▶ _Directions_:
From the line below that contains "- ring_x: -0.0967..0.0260" to the line that contains "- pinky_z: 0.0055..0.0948", repeat every line exactly, both ends included, and nothing else.

*** Opening of Source information ***

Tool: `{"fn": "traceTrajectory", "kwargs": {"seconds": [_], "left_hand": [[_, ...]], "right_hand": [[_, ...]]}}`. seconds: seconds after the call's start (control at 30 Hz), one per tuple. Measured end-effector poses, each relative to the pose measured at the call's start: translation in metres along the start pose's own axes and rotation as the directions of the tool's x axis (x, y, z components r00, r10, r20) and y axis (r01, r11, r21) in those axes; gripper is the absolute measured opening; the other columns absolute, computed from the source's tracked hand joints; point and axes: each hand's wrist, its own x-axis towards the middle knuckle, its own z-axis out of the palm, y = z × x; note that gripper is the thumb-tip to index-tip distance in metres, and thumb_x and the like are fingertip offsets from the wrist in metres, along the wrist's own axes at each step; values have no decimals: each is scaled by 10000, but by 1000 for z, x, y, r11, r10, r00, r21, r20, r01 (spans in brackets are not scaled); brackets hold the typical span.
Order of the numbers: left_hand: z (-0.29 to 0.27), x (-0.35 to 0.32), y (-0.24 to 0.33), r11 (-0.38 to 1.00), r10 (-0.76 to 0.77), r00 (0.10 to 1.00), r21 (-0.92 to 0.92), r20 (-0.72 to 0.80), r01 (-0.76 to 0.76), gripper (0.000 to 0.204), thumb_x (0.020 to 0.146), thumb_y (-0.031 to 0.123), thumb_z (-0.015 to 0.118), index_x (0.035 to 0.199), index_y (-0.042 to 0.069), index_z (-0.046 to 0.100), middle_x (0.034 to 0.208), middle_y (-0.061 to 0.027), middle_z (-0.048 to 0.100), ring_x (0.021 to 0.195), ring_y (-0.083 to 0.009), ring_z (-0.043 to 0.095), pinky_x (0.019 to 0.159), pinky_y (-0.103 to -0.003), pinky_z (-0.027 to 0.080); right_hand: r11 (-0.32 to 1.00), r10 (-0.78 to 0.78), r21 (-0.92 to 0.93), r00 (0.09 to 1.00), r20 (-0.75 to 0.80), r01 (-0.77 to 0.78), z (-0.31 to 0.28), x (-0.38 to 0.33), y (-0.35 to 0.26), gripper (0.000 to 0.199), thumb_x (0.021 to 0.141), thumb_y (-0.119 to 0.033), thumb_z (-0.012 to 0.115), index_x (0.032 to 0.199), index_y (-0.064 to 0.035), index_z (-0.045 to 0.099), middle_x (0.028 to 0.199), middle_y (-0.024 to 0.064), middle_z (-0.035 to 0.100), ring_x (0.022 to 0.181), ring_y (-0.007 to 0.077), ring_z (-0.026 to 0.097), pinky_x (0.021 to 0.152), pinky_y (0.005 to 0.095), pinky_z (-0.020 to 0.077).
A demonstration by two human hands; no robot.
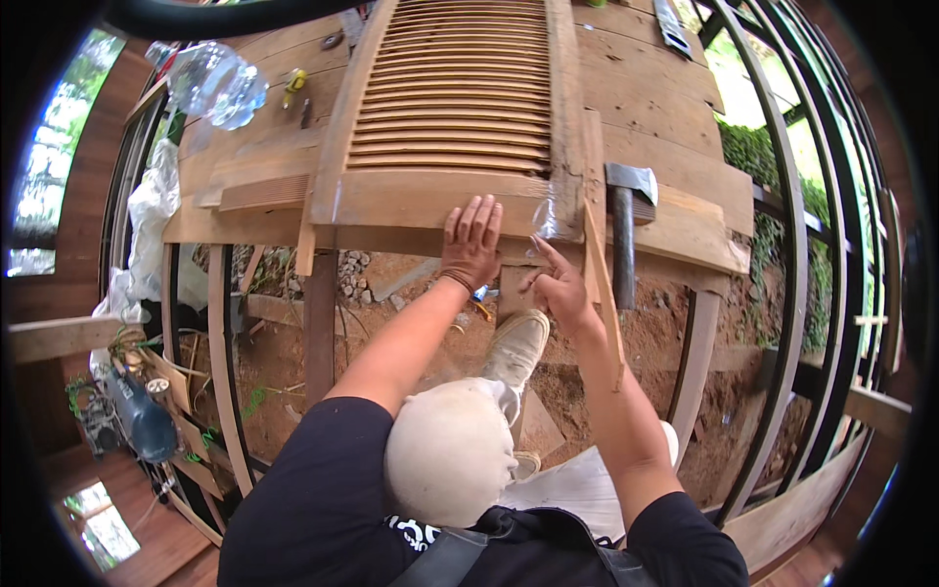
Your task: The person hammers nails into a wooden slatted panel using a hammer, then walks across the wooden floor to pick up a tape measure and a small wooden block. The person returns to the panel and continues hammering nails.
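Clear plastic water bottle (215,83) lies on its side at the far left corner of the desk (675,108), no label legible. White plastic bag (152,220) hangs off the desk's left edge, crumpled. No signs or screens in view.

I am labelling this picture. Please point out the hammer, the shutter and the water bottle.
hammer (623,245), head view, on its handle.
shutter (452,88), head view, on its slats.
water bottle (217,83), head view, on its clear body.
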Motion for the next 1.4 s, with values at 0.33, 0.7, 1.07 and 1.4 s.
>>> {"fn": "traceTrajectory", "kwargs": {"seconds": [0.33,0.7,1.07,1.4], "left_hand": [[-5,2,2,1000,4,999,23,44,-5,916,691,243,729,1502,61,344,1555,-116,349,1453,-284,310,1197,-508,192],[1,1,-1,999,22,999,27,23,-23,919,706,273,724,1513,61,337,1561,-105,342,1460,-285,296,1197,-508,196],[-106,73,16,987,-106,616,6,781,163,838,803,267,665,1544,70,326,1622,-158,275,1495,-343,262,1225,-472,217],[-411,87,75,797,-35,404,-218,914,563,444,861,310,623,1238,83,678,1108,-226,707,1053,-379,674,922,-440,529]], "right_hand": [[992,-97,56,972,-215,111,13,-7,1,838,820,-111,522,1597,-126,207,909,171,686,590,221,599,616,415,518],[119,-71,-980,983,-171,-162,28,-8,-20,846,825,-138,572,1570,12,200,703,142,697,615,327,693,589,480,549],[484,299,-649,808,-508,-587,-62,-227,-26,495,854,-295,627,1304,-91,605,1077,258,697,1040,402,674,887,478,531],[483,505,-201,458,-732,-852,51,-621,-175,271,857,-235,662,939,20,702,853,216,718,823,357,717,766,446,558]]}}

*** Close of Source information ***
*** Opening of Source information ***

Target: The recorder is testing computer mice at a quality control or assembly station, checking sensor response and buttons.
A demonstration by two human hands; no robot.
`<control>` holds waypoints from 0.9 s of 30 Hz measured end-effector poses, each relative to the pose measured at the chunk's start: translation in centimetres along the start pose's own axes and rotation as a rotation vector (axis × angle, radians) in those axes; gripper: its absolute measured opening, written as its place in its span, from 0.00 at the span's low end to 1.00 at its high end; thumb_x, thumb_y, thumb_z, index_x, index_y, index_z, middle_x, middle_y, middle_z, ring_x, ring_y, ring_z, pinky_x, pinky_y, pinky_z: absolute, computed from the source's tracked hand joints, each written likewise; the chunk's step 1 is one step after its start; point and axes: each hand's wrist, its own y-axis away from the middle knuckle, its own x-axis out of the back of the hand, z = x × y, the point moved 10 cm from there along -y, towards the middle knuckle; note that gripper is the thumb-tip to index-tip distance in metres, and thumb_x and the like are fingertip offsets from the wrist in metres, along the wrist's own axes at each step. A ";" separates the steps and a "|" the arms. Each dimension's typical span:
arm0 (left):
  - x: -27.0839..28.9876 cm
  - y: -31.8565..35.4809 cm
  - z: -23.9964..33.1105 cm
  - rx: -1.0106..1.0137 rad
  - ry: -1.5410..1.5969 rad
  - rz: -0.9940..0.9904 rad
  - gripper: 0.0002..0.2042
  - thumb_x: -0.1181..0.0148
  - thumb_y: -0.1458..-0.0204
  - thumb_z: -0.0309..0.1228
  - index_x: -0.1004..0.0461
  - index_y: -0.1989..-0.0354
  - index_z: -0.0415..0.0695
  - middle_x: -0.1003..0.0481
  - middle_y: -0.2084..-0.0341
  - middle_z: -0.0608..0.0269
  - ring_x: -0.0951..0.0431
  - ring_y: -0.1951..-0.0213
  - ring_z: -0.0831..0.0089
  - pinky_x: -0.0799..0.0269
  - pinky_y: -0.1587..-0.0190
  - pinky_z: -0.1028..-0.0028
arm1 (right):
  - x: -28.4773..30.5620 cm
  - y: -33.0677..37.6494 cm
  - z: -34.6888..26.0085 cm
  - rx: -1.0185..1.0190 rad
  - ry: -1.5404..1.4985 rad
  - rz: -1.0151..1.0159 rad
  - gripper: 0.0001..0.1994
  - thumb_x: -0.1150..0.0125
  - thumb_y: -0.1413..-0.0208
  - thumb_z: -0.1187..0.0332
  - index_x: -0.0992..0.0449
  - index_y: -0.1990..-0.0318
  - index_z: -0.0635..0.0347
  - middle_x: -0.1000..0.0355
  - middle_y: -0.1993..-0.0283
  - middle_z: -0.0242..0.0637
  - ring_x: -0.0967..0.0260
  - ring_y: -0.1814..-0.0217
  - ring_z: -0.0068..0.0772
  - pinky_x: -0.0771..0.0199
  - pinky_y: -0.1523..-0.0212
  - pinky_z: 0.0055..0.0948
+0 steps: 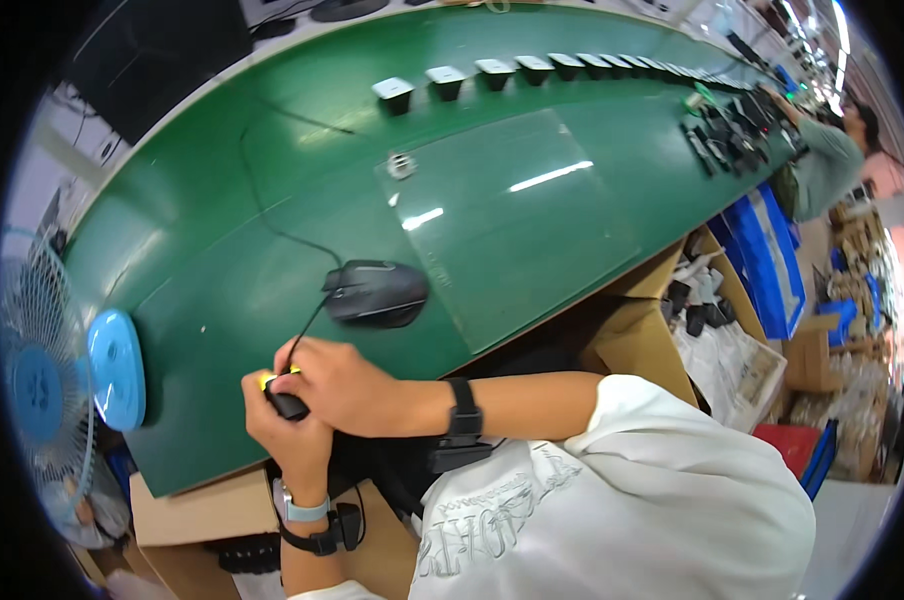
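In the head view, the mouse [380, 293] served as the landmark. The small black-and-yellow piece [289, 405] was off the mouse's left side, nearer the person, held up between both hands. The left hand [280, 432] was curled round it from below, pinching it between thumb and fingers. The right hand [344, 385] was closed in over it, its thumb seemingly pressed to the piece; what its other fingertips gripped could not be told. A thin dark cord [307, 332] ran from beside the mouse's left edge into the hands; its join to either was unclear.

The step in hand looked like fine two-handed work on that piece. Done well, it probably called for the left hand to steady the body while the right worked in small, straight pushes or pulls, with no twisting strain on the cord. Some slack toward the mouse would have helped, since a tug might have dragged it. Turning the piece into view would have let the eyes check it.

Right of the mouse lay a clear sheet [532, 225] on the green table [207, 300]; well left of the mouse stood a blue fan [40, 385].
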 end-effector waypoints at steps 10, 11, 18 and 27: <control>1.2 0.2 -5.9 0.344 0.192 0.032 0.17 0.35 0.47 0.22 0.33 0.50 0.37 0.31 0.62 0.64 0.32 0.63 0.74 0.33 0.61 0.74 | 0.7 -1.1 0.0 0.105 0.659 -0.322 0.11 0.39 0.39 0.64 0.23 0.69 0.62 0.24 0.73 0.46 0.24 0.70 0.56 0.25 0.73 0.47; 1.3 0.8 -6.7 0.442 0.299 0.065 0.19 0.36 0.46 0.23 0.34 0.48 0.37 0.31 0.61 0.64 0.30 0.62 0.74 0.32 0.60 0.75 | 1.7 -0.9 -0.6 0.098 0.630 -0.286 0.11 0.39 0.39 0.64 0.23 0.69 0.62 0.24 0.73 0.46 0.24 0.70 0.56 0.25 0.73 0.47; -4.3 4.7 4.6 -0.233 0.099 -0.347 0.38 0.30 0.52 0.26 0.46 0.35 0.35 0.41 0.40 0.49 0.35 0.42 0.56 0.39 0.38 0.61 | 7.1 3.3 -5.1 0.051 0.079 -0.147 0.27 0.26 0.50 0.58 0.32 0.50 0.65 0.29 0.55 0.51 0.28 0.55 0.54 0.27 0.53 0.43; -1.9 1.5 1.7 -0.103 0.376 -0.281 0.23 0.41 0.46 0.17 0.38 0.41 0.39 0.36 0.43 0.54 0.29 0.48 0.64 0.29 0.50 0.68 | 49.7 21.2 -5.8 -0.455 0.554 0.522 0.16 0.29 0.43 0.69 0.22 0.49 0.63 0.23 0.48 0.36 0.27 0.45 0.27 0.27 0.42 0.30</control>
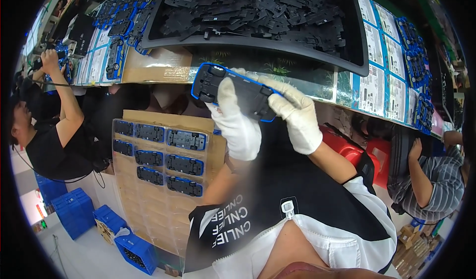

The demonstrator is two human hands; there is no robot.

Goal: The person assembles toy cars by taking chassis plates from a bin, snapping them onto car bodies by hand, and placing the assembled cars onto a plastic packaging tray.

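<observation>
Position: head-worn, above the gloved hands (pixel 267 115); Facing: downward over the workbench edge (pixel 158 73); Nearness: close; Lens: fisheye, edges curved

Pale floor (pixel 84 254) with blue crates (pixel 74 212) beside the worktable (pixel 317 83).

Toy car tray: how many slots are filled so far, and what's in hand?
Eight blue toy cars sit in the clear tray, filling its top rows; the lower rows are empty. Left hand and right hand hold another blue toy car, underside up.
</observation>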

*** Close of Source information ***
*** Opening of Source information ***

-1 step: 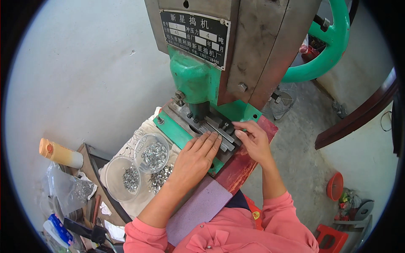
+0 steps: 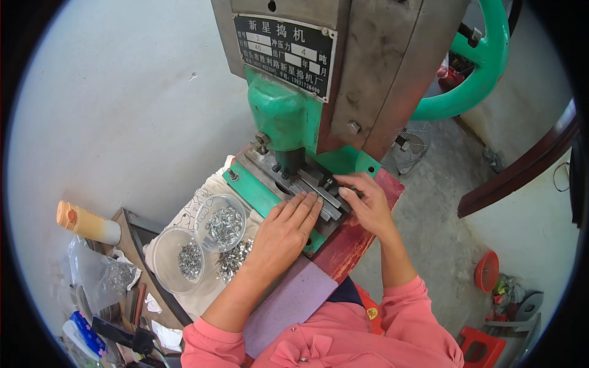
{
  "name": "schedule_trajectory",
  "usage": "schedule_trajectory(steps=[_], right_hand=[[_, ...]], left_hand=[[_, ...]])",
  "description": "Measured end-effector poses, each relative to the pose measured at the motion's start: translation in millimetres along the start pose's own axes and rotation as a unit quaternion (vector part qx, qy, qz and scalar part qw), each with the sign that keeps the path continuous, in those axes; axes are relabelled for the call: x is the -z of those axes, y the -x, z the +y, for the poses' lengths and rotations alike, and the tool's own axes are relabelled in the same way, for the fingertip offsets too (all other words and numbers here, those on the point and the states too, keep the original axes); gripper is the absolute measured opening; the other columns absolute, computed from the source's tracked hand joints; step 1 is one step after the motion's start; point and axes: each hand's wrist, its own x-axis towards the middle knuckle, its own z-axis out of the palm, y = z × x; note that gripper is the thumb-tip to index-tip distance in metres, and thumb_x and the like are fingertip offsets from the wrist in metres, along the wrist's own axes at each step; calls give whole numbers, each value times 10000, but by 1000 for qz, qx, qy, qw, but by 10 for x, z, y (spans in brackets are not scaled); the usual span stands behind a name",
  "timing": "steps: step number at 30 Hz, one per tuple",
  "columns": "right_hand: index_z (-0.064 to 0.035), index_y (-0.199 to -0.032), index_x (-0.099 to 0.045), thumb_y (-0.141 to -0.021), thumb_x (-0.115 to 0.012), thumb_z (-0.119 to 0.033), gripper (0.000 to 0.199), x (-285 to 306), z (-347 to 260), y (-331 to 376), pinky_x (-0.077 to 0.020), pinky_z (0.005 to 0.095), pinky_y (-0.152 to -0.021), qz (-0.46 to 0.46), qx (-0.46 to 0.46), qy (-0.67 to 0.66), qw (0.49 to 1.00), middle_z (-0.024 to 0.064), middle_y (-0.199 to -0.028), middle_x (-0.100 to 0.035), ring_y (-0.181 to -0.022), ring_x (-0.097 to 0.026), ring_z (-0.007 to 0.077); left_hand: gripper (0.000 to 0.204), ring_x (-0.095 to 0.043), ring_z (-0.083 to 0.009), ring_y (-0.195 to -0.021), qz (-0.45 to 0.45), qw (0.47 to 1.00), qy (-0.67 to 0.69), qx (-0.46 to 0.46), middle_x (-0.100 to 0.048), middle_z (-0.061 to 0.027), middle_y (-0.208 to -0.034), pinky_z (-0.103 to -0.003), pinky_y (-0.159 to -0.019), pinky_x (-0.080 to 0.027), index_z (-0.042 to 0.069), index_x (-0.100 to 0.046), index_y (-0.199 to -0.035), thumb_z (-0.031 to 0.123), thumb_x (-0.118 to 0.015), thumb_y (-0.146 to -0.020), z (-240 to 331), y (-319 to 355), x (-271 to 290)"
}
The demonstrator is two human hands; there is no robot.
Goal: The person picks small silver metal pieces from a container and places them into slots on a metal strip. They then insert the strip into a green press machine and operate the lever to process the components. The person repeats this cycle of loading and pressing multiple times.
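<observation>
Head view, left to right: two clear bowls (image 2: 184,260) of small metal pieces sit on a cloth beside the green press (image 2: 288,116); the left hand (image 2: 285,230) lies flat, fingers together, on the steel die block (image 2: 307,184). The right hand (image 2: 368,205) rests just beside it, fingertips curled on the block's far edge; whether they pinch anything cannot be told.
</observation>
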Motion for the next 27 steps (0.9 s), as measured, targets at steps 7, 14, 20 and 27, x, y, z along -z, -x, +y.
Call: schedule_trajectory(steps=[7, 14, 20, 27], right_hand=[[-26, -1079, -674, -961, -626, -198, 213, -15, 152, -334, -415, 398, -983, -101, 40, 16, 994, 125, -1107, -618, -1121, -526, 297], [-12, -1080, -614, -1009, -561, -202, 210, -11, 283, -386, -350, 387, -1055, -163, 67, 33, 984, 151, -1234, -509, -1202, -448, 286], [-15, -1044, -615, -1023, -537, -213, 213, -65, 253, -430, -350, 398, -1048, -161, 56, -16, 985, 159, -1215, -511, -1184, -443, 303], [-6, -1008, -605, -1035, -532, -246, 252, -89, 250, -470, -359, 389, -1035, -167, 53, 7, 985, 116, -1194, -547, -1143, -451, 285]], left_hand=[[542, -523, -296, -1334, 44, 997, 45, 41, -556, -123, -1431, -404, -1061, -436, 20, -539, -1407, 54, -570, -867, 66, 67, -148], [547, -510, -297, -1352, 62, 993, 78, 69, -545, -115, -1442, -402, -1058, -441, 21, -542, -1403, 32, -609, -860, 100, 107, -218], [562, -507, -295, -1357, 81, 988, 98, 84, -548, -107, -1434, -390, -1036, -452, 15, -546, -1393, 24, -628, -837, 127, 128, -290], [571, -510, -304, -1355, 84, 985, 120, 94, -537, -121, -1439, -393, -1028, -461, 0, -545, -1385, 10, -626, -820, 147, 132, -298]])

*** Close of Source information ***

▶ _Response below_:
  - ring_x: -0.0967..0.0260
  - ring_y: -0.1814..-0.0217
  - ring_z: -0.0068..0.0772
  - pinky_x: -0.0771..0.0199
  - pinky_y: -0.1523..-0.0212
  - pinky_z: 0.0055..0.0948

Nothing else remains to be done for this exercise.